Items from a data source:
__________________________________________________

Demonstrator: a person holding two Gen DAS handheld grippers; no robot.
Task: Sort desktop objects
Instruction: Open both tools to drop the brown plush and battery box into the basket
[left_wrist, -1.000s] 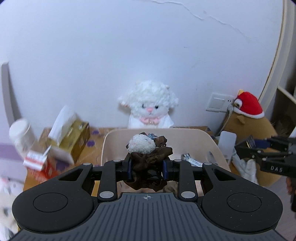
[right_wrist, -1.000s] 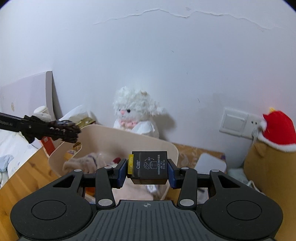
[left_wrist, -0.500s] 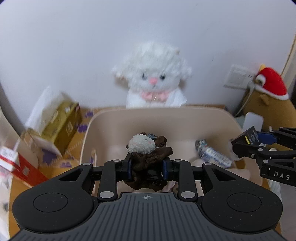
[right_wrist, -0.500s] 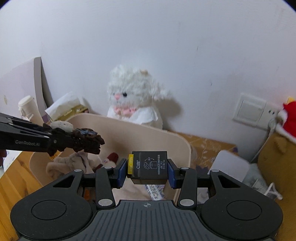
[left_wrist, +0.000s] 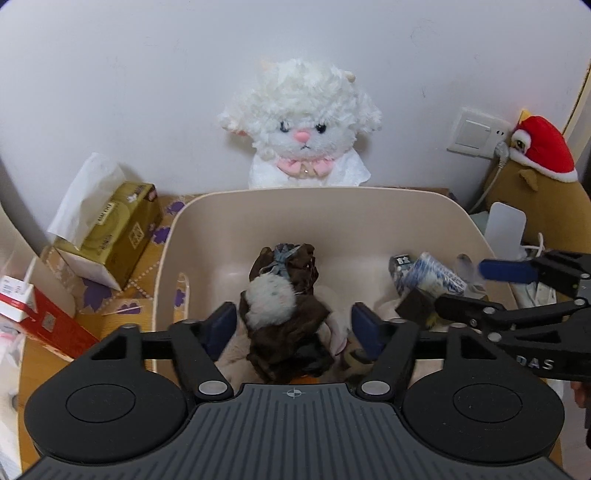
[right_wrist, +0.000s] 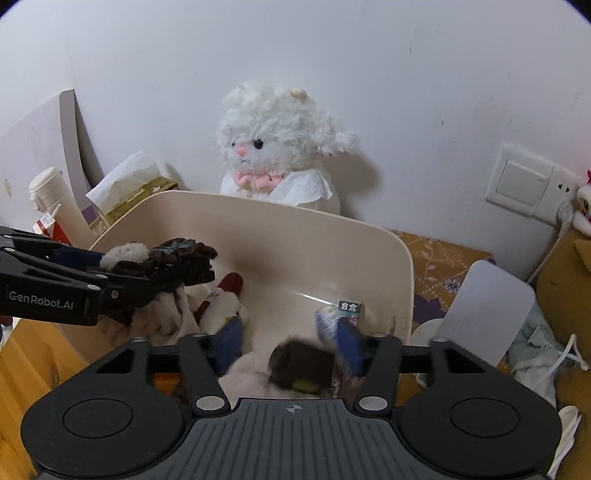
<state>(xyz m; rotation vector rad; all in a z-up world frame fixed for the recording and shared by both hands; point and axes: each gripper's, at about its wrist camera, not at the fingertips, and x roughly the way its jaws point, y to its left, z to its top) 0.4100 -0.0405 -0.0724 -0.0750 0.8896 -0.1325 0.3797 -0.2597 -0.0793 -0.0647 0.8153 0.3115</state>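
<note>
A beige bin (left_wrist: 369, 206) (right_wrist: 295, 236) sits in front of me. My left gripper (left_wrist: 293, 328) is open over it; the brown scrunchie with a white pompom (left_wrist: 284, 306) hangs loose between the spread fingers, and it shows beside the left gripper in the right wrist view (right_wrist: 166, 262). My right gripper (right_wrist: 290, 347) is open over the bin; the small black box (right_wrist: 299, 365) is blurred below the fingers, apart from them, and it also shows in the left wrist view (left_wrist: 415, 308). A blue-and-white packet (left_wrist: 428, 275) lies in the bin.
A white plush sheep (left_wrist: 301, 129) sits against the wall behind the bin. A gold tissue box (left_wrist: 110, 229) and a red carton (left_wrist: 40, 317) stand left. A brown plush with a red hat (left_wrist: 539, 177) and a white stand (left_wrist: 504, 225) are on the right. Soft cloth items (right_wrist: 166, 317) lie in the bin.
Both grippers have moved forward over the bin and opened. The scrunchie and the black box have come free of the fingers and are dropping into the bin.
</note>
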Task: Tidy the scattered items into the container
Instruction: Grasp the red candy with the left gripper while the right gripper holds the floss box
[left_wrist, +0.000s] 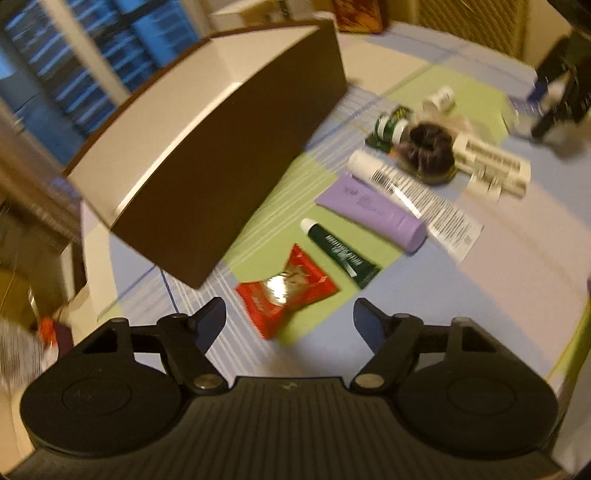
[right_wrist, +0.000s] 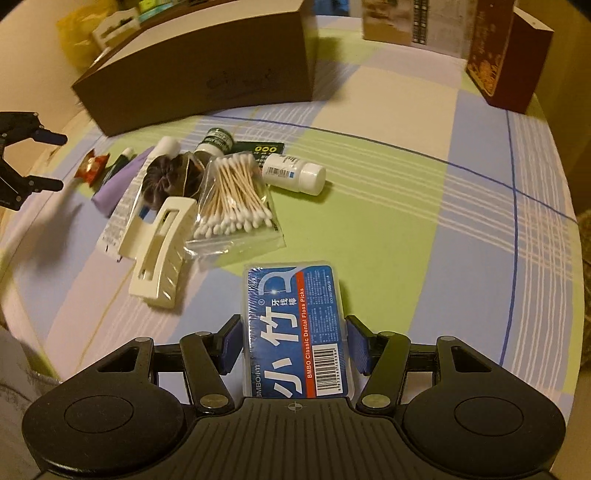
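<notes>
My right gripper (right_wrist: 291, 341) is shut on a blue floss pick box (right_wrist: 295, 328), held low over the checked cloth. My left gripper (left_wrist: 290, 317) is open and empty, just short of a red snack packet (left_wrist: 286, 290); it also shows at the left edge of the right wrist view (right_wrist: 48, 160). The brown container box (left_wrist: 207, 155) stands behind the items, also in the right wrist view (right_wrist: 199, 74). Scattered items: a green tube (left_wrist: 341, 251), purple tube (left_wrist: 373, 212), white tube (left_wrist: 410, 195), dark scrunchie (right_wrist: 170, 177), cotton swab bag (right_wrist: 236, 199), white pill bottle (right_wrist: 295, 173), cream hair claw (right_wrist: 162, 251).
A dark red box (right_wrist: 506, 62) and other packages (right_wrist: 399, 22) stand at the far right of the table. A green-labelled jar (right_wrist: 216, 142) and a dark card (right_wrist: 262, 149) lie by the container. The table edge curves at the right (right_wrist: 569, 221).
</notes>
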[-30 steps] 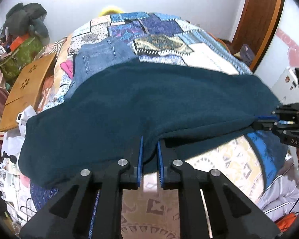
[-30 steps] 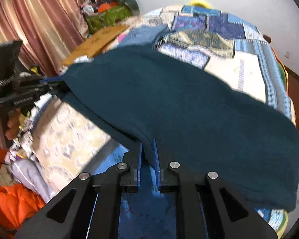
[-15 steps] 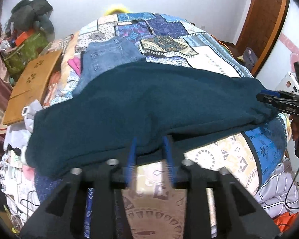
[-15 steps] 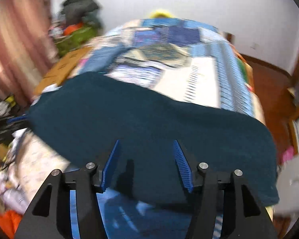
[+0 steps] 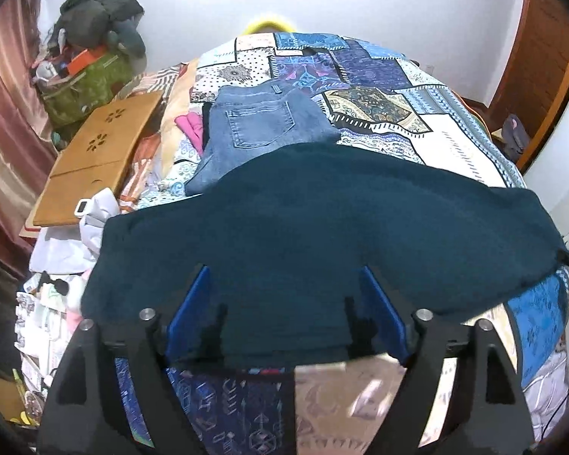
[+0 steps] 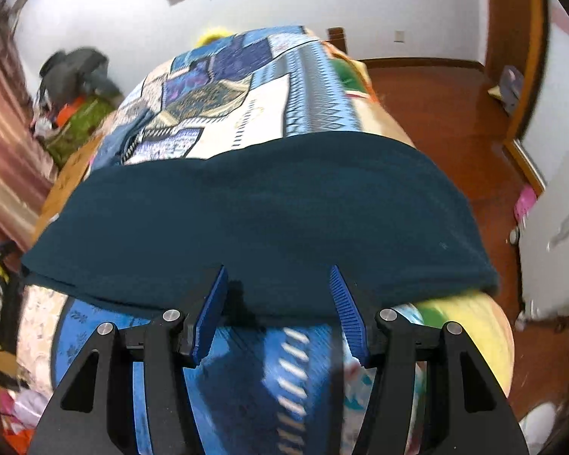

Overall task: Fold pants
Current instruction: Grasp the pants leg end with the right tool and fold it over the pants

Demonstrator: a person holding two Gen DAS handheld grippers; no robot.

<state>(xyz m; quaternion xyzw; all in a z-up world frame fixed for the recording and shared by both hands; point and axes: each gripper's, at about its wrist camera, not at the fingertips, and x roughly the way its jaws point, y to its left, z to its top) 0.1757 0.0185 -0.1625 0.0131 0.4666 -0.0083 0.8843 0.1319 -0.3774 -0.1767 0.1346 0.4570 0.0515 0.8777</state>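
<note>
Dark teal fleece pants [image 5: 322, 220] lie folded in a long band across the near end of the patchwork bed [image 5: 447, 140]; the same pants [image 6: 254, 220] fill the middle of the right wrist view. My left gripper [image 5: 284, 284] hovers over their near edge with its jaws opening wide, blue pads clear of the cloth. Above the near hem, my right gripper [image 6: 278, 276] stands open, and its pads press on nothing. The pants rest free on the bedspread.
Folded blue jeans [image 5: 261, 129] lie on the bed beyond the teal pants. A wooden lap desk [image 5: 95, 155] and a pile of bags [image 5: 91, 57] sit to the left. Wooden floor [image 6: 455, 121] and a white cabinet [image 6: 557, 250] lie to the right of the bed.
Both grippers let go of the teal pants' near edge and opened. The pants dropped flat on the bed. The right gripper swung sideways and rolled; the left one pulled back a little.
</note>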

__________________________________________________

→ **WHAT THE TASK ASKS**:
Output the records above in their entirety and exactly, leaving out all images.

→ **ANSWER SECTION**:
Demonstrator: a person holding two Gen DAS handheld grippers; no robot.
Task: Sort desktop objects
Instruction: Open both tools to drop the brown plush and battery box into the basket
[left_wrist, -1.000s] 
[right_wrist, -1.000s] 
[left_wrist, -0.500s] 
[right_wrist, -0.500s] 
[left_wrist, +0.000s] 
[right_wrist, +0.000s] 
<state>(xyz m; rotation vector rad; all in a z-up world frame fixed for the recording and shared by both hands; point and axes: each gripper's, at about its wrist camera, not at the fingertips, and x roughly the way its jaws point, y to its left, z to its top) 0.4100 -0.0405 -0.0724 -0.0750 0.8896 -0.1325 0.3797 -0.2597 -0.0793 -0.0647 0.8153 0.3115</state>
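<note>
A beige bin (left_wrist: 369, 206) (right_wrist: 295, 236) sits in front of me. My left gripper (left_wrist: 293, 328) is open over it; the brown scrunchie with a white pompom (left_wrist: 284, 306) hangs loose between the spread fingers, and it shows beside the left gripper in the right wrist view (right_wrist: 166, 262). My right gripper (right_wrist: 290, 347) is open over the bin; the small black box (right_wrist: 299, 365) is blurred below the fingers, apart from them, and it also shows in the left wrist view (left_wrist: 415, 308). A blue-and-white packet (left_wrist: 428, 275) lies in the bin.
A white plush sheep (left_wrist: 301, 129) sits against the wall behind the bin. A gold tissue box (left_wrist: 110, 229) and a red carton (left_wrist: 40, 317) stand left. A brown plush with a red hat (left_wrist: 539, 177) and a white stand (left_wrist: 504, 225) are on the right. Soft cloth items (right_wrist: 166, 317) lie in the bin.
Both grippers have moved forward over the bin and opened. The scrunchie and the black box have come free of the fingers and are dropping into the bin.
</note>
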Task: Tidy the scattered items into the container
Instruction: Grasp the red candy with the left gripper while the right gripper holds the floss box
[left_wrist, +0.000s] 
[right_wrist, +0.000s] 
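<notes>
My right gripper (right_wrist: 291, 341) is shut on a blue floss pick box (right_wrist: 295, 328), held low over the checked cloth. My left gripper (left_wrist: 290, 317) is open and empty, just short of a red snack packet (left_wrist: 286, 290); it also shows at the left edge of the right wrist view (right_wrist: 48, 160). The brown container box (left_wrist: 207, 155) stands behind the items, also in the right wrist view (right_wrist: 199, 74). Scattered items: a green tube (left_wrist: 341, 251), purple tube (left_wrist: 373, 212), white tube (left_wrist: 410, 195), dark scrunchie (right_wrist: 170, 177), cotton swab bag (right_wrist: 236, 199), white pill bottle (right_wrist: 295, 173), cream hair claw (right_wrist: 162, 251).
A dark red box (right_wrist: 506, 62) and other packages (right_wrist: 399, 22) stand at the far right of the table. A green-labelled jar (right_wrist: 216, 142) and a dark card (right_wrist: 262, 149) lie by the container. The table edge curves at the right (right_wrist: 569, 221).
</notes>
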[-30 steps] 
[-30 steps] 
[-15 steps] 
[-15 steps] 
[+0 steps] 
[+0 steps] 

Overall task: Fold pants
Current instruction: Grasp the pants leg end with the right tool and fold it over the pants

Demonstrator: a person holding two Gen DAS handheld grippers; no robot.

<state>(xyz m; quaternion xyzw; all in a z-up world frame fixed for the recording and shared by both hands; point and axes: each gripper's, at about its wrist camera, not at the fingertips, and x roughly the way its jaws point, y to its left, z to its top) 0.1757 0.0185 -0.1625 0.0131 0.4666 -0.0083 0.8843 0.1319 -0.3774 -0.1767 0.1346 0.4570 0.0515 0.8777</state>
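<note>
Dark teal fleece pants [image 5: 322, 220] lie folded in a long band across the near end of the patchwork bed [image 5: 447, 140]; the same pants [image 6: 254, 220] fill the middle of the right wrist view. My left gripper [image 5: 284, 284] hovers over their near edge with its jaws opening wide, blue pads clear of the cloth. Above the near hem, my right gripper [image 6: 278, 276] stands open, and its pads press on nothing. The pants rest free on the bedspread.
Folded blue jeans [image 5: 261, 129] lie on the bed beyond the teal pants. A wooden lap desk [image 5: 95, 155] and a pile of bags [image 5: 91, 57] sit to the left. Wooden floor [image 6: 455, 121] and a white cabinet [image 6: 557, 250] lie to the right of the bed.
Both grippers let go of the teal pants' near edge and opened. The pants dropped flat on the bed. The right gripper swung sideways and rolled; the left one pulled back a little.
</note>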

Work on this exercise is done.